Et voilà que maintenant, la main de Drago enlacée à la sienne, il jetait des sorts d'attaque sur les Mangemorts qui se dressaient face à lui, tout en essayant de se protéger de leurs attaques.
Les deux garçons bougeaient ensemble, et comme ils se l'étaient promis, ils veillaient l'un sur l'autre.
Lorsque Harry se trouva face à Voldemort, il lâcha la main de Drago. Cependant, ce dernier resta collé à lui, pour le protéger jusqu'au bout.
Voldemort eut un rire grinçant, mais Harry ne grimaça même pas. Il regardait le monstre face à lui, et il se rendait compte qu'il n'avait plus peur.
Voldemort dut se rendre compte que le jeune garçon en face de lui ne le craignait plus, car ses yeux rouges étincelèrent de rage. Il leva sa baguette et commença à jeter des sorts.
Harry n'avait pas le temps d'attaquer. Il s'épuisait à se protéger des attaques.
La chaleur de Drago dans son dos lui permettait de rester concentré, et il pensa soudain que s'il échouait, Drago serait le premier à être torturé.

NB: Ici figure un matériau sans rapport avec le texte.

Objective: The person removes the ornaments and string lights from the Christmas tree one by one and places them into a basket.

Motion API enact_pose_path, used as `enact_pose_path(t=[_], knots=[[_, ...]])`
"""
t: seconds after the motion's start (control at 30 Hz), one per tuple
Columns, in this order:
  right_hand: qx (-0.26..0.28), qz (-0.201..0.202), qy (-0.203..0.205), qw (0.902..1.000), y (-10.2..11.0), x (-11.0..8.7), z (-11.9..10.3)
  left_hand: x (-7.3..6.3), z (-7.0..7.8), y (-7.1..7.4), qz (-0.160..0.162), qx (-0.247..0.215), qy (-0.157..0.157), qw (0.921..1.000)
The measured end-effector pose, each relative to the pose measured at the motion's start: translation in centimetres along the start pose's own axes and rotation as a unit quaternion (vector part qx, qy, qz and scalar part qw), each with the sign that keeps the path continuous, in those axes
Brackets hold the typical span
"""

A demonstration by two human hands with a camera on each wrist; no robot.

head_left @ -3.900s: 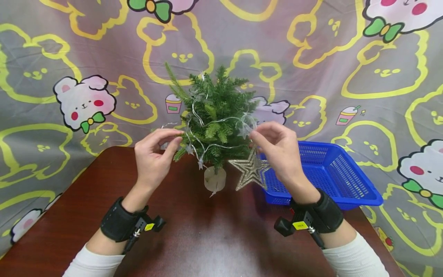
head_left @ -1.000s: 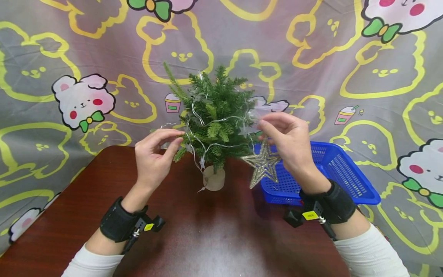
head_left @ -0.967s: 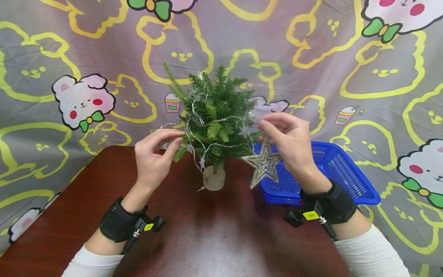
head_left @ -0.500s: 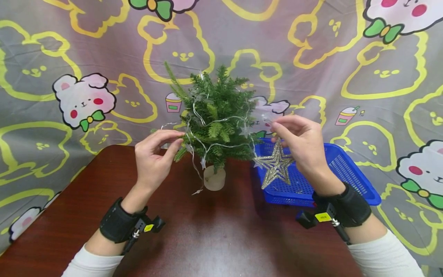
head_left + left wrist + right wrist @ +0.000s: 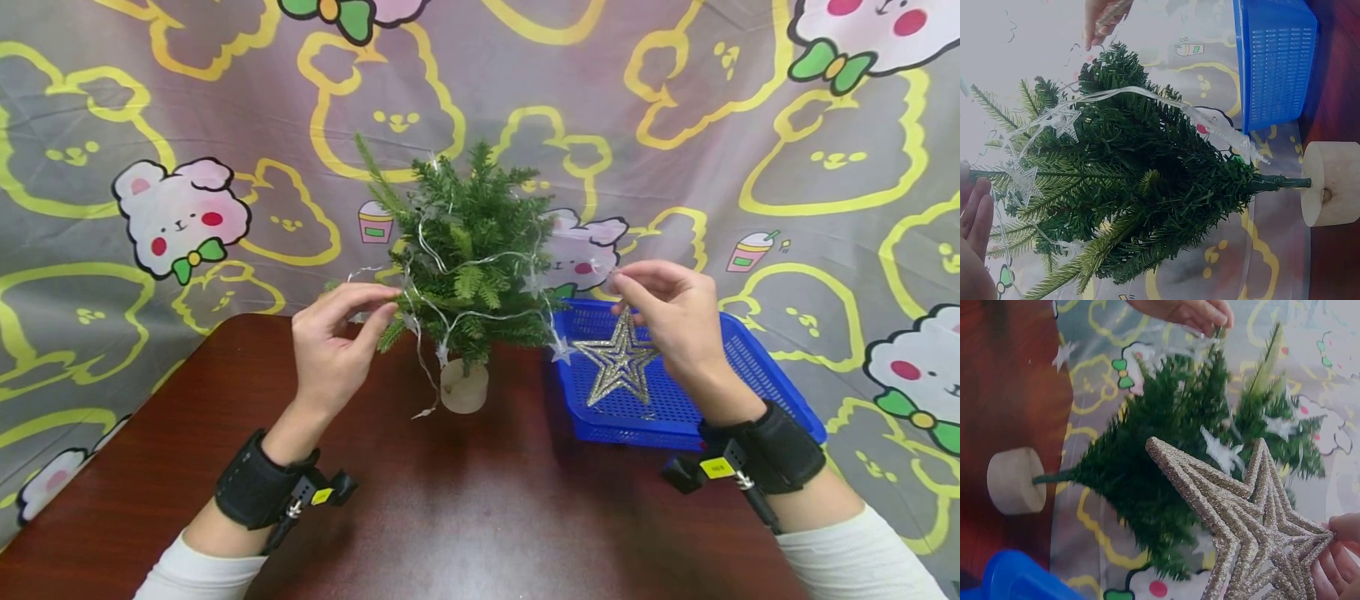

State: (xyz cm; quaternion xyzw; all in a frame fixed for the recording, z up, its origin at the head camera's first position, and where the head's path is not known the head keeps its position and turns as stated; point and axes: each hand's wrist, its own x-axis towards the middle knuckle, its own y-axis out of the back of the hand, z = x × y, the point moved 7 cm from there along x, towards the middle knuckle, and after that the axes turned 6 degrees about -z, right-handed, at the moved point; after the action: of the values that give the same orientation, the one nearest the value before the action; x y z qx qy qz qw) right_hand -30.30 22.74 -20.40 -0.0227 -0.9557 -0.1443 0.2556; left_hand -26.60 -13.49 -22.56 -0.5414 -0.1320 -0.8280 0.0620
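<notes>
A small artificial Christmas tree (image 5: 476, 242) stands upright on a round wooden base (image 5: 464, 387), wound with a clear string of star lights (image 5: 442, 353). At its left side my left hand (image 5: 333, 354) pinches a branch tip between thumb and fingers; the right wrist view shows this hand (image 5: 1188, 312) at the branch. My right hand (image 5: 678, 325) is to the right of the tree, apart from it. It pinches a gold glitter star (image 5: 621, 360) by its upper point, so the star hangs in front of the basket. A small clear piece (image 5: 600, 267) shows beyond those fingertips, too faint to identify.
Behind the star, a blue plastic basket (image 5: 757, 367) sits on the right of the dark wooden table (image 5: 480, 500). One end of the light string (image 5: 424, 412) trails down beside the tree's base. A patterned curtain (image 5: 540, 75) hangs behind everything.
My right hand has moved right, away from the tree, carrying the gold star over the basket. A light on the tree's right side has come into sight. My left hand has stayed put.
</notes>
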Motion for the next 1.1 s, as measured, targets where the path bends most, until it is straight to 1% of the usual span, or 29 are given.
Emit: enact_pose_path(t=[0.17,0.5,0.63,0.8,0.9,0.93,1.0,1.1], knots=[[-0.024,0.016,-0.028,0.9992,1.2,0.2,1.5,0.0,0.1,-0.1,-0.001,0.0,-0.003,1.0],[0.027,0.037,-0.048,0.9978,2.8,0.5,4.0,0.0,0.1,-0.2,-0.001,0.0,-0.005,1.0],[0.013,0.049,-0.059,0.997,3.4,0.5,5.1,0.0,0.1,-0.2,-0.001,0.0,-0.005,1.0],[-0.037,0.062,-0.08,0.9941,4.4,0.5,6.8,0.1,0.1,-0.2,0.0,-0.001,-0.005,1.0],[-0.05,0.067,-0.09,0.9924,4.9,0.5,7.8,0.0,0.1,-0.2,-0.001,0.001,-0.004,1.0],[-0.048,0.069,-0.092,0.9922,5.0,0.5,8.1,0.0,0.0,-0.2,0.0,0.002,-0.004,1.0],[-0.027,0.07,-0.095,0.9926,5.3,0.4,8.8,0.0,0.0,-0.2,0.0,0.004,-0.003,1.0],[0.017,0.072,-0.101,0.9922,5.8,0.4,9.8,0.0,0.0,-0.2,0.0,0.005,-0.004,1.0]])
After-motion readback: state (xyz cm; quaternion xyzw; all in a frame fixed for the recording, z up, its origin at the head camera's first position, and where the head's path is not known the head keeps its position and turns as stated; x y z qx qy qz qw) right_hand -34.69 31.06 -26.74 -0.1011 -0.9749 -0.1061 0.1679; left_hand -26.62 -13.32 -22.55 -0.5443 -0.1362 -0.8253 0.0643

Ce fut probablement cette pensée qui servit d'électrochoc.
Harry arrêta immédiatement de se défendre, se laissant toucher de plein fouet par un Doloris.
Il tomba à genoux en hurlant et la main de Drago le ramena à la réalité alors qu'il l'aidait à se relever.
Le bras tremblant encore de la douleur qu'il venait d'éprouver, il leva sa baguette et lança le sort de mort.
Contrairement à ce qu'il avait appris des Impardonnables, il ne jeta pas l'Avada en haïssant Voldemort. Il le jeta en étant certain que c'était la seule chose qui lui permettrait de sauver Drago.
Le rayon vert fut si intense qu'il dut détourner les yeux, aveuglé. Et lorsque la lueur disparut, Voldemort était à terre, mort.
Exténué, Harry se laissa tomber à genoux, alors que les Mangemorts autour d'eux transplanaient pour prendre la fuite.
Il sentit les bras de Drago l'entourer et il soupira, soulagé de le savoir sain et sauf.
Si Drago n'avait pas eu le courage de le suivre, jamais il n'aurait pu survivre à la bataille... Et tout contre son Serpent adoré, il ferma les yeux avec un sourire.
Il était temps pour eux de vivre leurs plus belles années, et d'oublier les morts et le fracas de la bataille.